Following a decline of 5.7% in November, gold prices reported a 7.3% m-o-m positive growth rate in December influenced essentially by investor safe haven buying in the face of the tremendous economic and financial crisis, although physical demand is still weak. As shown below, a strong recovery of global inflows into gold ETPs was reported in December. In the near term, gold prices may fall due to a deflation and the movement in dollar, depending on whether there is enough investment demand. In the forthcoming months, the outlook for gold look quite positive considering the following encouraging factors: first, a likely weakening of the US dollar against the euro on a 12 month basis; secondly, a recovery in crude oil prices towards the middle of the year and, thirdly, an inflationary scenario by the end the year.

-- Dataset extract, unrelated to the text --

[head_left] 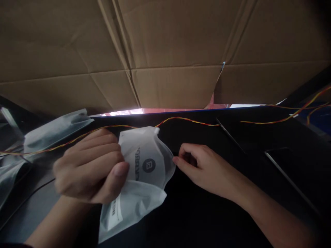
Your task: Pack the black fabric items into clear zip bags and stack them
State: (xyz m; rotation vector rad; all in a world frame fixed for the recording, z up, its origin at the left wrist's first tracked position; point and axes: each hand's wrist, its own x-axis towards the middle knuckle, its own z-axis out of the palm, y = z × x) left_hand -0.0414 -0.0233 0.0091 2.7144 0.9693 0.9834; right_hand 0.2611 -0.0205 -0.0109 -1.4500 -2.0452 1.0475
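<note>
Packet [144, 151] looks light, bendy, kinda slick; I'd pinch its edges. My left hand [91, 167] grips one side; right hand [203, 166] touches the other, can't tell if pinching.

A flat white packet [144, 148], turned so its dark lettering runs sideways beside a round dark logo, is over a black table [196, 213], its right end curving into a rounded, translucent edge. Overlapping its lower part is a creased, frosted see-through bag [142, 199], slanted, with a white printed label near its left side.
</note>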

Investment flow into commodities
According to CFTC data, open interest volume declined further by 310,000 contracts to 5,660,000 m o-m in major US commodity markets in December, with compared to a decline of 277,000 contracts in last November. This was according to the commodity price decline in November and the severity of the global economic recession. A mild increase of 27,000 contracts in net longs non-commercials due to a higher decline in short than in longs. Consequently, the net noncommercials as a percentage of OIV for the US commodity markets slightly increased sin November from 1.9% to 2.5% in December.

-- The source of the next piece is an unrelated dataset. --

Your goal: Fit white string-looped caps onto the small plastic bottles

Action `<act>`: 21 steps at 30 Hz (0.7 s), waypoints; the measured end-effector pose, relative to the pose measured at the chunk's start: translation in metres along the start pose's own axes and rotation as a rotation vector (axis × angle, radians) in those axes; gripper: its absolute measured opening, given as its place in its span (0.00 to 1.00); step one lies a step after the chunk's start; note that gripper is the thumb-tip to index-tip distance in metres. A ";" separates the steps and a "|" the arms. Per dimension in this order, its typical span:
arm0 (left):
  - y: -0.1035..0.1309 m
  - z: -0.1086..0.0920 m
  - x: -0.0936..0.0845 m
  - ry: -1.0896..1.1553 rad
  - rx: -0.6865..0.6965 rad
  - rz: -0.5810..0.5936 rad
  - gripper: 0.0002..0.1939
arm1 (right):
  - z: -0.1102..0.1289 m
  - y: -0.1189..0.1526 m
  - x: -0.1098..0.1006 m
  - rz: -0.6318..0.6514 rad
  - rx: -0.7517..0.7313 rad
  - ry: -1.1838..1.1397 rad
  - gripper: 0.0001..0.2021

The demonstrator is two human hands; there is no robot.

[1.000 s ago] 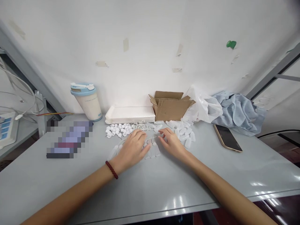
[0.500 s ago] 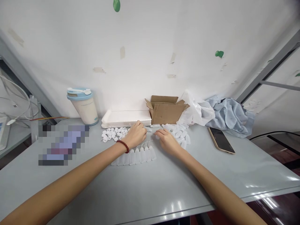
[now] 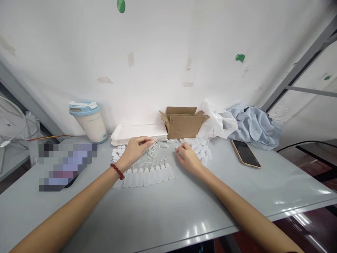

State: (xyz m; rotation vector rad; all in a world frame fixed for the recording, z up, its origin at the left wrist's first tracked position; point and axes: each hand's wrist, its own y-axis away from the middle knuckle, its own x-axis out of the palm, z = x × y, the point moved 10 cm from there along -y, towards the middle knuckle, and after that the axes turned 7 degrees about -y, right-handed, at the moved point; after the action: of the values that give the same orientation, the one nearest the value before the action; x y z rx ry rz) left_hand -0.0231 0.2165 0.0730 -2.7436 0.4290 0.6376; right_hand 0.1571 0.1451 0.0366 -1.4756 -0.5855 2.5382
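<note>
Between the thumb and forefinger of my left hand (image 3: 134, 149) is a small white loop-shaped piece (image 3: 155, 139). Just under those fingertips lies a heap of thin white curly pieces (image 3: 152, 151). Part of a pile of small white caps (image 3: 117, 153) shows beyond my left wrist. My right hand (image 3: 189, 159) rests on the table with curled fingers, beside a pile of translucent flat pieces (image 3: 206, 154); its fingertips hide whatever they may hold. In front of my left hand, several translucent tags (image 3: 147, 176) with thin white stems lie in a row.
Along the wall stand a blue-lidded cup (image 3: 92, 124), stacked white trays (image 3: 139, 130), an open cardboard box (image 3: 184, 127), a plastic bag (image 3: 218, 121) and a blue cloth (image 3: 254, 124). A phone (image 3: 246, 154) lies right; a blurred flat object (image 3: 70, 167) lies left.
My left hand has moved left and now pinches a small white loop, uncovering the curly heap and more of the tag row. My right hand's fingers have curled in. The view has shifted slightly.
</note>
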 end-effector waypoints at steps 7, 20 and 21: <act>-0.002 0.025 -0.002 0.473 -0.182 -0.010 0.13 | -0.010 -0.001 0.003 0.048 0.123 -0.054 0.06; 0.012 0.014 0.001 0.610 -0.096 0.080 0.09 | 0.011 0.005 -0.012 -0.081 0.043 -0.241 0.05; 0.014 0.015 0.000 0.611 -0.096 0.084 0.09 | 0.017 0.007 -0.013 -0.089 0.023 -0.261 0.05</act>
State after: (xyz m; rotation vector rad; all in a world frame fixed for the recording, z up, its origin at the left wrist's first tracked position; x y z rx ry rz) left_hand -0.0335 0.2091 0.0577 -2.9841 0.6575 -0.1918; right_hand 0.1500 0.1305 0.0520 -1.0913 -0.6386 2.6757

Agriculture open interest dropped 261,000 to 2,923,000 contracts in December m-o-m (99,000 contracts more than in November), being the determinant factor behind the decline in total open interest. Both long and short non-commercials dropped to 567,000 and 428,000 contracts respectively. Thus the net length of non-commercials as percentage of OIV fell from 6.0% to 5%. Soybean oil and corn experienced the worst performance within the agricultural complex in terms of investment activity.

Precious metals open interest declined by 18,000 to 406,000 contracts in December m-o-m, which compared favorably with the 36,000 contracts decline in November. Non-commercial longs in this commodity group climbed by 11,000 contracts m-o-m in December, which combined with the 24,000 decline in short contracts led to an increase in net length as a percentage of open interest volume from 24.1% to 33.6%.

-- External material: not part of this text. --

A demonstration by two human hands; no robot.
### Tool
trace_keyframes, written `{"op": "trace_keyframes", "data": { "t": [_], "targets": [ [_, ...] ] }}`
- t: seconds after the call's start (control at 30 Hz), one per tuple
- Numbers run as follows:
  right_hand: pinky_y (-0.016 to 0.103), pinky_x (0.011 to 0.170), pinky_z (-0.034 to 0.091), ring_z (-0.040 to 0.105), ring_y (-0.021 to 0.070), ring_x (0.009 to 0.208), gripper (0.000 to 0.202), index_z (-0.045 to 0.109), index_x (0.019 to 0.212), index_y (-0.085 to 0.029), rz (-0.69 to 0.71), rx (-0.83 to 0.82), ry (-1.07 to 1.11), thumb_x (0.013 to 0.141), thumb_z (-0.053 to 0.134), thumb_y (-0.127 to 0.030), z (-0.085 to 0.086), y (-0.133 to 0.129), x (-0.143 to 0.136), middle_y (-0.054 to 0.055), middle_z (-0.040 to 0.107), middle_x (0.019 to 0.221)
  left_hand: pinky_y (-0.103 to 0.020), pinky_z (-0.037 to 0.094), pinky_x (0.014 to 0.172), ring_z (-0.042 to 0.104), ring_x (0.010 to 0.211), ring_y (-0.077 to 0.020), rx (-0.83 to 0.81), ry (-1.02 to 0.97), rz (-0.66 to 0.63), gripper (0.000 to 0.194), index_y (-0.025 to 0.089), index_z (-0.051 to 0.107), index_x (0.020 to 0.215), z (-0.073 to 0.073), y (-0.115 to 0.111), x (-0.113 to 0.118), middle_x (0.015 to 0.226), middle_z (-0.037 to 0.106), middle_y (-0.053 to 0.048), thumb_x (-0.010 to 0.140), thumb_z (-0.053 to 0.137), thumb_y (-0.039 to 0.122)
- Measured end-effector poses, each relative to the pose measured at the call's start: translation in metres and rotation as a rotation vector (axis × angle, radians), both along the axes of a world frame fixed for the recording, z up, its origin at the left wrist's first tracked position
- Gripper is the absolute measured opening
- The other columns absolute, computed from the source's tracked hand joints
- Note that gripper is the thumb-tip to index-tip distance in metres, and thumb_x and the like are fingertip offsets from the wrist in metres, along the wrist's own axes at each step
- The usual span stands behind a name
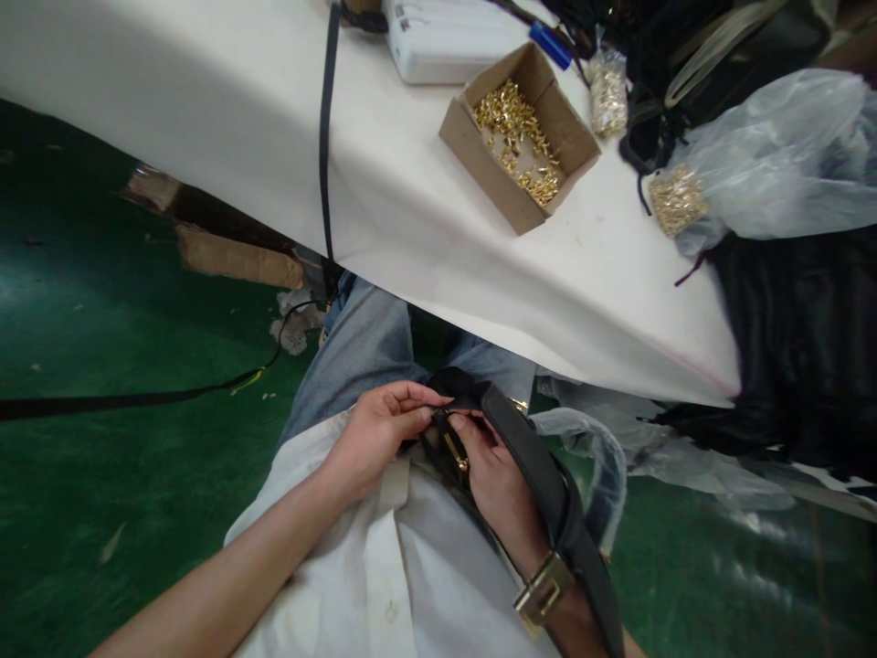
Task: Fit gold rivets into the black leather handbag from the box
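A black leather strap piece [531, 457] with gold metal fittings lies across my lap, looped over my right forearm. My left hand [374, 434] pinches the strap's dark end between thumb and fingers. Close beside it, my right hand [490, 471] is closed on the same piece, thumb against the edge. A small gold fitting [458, 452] shows between the hands. A broad gold clasp [544, 592] hangs on the strap near my right wrist. Whatever small part sits between the fingertips is too tiny to make out.
On the white table [411, 210] stands a cardboard box [486, 174] of small gold fittings. Bags of similar pieces [678, 199], a white device [445, 46] and a blue pen-like object [550, 46] lie near it. Black material [808, 338] hangs at the right; a cardboard piece [237, 256] is below the table.
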State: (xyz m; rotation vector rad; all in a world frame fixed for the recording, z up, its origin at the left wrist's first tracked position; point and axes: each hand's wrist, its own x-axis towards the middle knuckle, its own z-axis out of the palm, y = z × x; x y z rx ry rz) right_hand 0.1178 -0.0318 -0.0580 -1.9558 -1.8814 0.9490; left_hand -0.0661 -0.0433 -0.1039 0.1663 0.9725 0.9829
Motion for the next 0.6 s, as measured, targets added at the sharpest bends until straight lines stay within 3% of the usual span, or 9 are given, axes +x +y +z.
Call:
{"op": "trace_keyframes", "data": {
  "t": [0.17, 0.4, 0.6],
  "targets": [
    [0.045, 0.112, 0.057, 0.078, 0.0323, 0.116, 0.04, 0.087, 0.115, -0.027, -0.018, 0.015, -0.008, 0.106, 0.065, -0.059, 0.0, -0.003, -0.002, 0.011, 0.086, 0.12, -0.023, 0.047, 0.068, 0.068, 0.072, -0.0134, 0.009, -0.003, 0.021, 0.026, 0.016, 0.084, 0.098, 0.003, -0.001, -0.001, 0.092, 0.084, -0.007, 0.075, 0.09, 0.027],
    [0.054, 0.11, 0.059, 0.077, 0.0269, 0.117, 0.039, 0.078, 0.123, -0.018, -0.001, -0.008, 0.04, 0.109, 0.069, -0.053, -0.001, -0.001, -0.002, 0.01, 0.08, 0.124, -0.027, 0.055, 0.08, 0.076, 0.087, -0.0185, 0.042, -0.004, 0.011, 0.023, 0.016, 0.083, 0.1, 0.004, -0.001, -0.001, 0.108, 0.086, -0.011, 0.078, 0.085, 0.026],
    [0.05, 0.104, 0.063, 0.078, 0.0251, 0.11, 0.037, 0.077, 0.124, -0.018, -0.002, -0.027, 0.085, 0.111, 0.067, -0.052, -0.005, -0.002, -0.002, 0.009, 0.08, 0.12, -0.028, 0.056, 0.08, 0.077, 0.086, -0.0192, 0.11, 0.091, 0.023, 0.017, 0.017, 0.082, 0.097, 0.012, -0.001, -0.001, 0.099, 0.086, -0.009, 0.08, 0.081, 0.021]
  ]
}}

Natural gas (Nymex) open interest fell 43,000 contracts to 701,000 contracts in December m-o-m compared to a 98,000 contracts drop in November. Non-commercial longs declined 9,000 contracts in December while shorts fell 14,000 contracts. Thus, the net-length as percentage of the OIV continued at a high level of minus 22.1%.

The significant fall in copper prices in December led to a 5,000 decline in open interest to 72,000 contracts. An increase in non-commercial shorts outpaced the increase in longs resulting in non-commercial net positions turning negative and the percentage of the OIV declined to minus 25.5.

The recovery seen in the inflows into commodity-linked ETPs in November continued at a faster pace in December with the inflows reaching $4bn. It should be noted that despite declining oil prices, it was energy and especially crude oil that was the largest beneficiary with $2.8bn in December. This was the largest ever inflow reported to any commodity ETP subsector.

Our estimates of the investment inflow into commodities suggest that the recovery reported in November continued during December. Investment into the two major commodity investment indices (S&P GSCI and DJCI) increased above 6% on 30 December from 2 December. The sector most favored were gold followed by crude oil.

The most favored sector was precious metals and especially gold. Despite declining prices crude oil benefited as well from the investment interest which may be partly explained by the fact that the formulas embedded in the indices implies that fund managers buy more futures when crude prices drop, which in turn, reinforce the contango in crude by encouraging inventory accumulation. In this sense, the increase in investment into the S&P GSCI or Dow Jones-AIG indexes may have contributed to the massive increase in crude inventories and therefore to the collapse in prices.